YOUR GOAL: In the listing below, print exactly the lines between the line holding "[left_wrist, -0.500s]" and the line holding "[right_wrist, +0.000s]", inclusive, and no more.

─── DATASET EXCERPT ───

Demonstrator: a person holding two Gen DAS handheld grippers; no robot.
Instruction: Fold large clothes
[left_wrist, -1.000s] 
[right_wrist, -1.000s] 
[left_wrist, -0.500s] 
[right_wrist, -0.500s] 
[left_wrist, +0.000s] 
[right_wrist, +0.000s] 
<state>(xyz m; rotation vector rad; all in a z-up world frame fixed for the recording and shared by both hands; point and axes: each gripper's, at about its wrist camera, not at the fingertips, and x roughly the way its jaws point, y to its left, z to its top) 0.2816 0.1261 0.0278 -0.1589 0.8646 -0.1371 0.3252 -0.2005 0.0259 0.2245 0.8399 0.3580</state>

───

SOLUTION FOR THIS TASK:
[left_wrist, -0.500s] 
[right_wrist, -0.500s] 
[left_wrist, +0.000s] 
[right_wrist, +0.000s] 

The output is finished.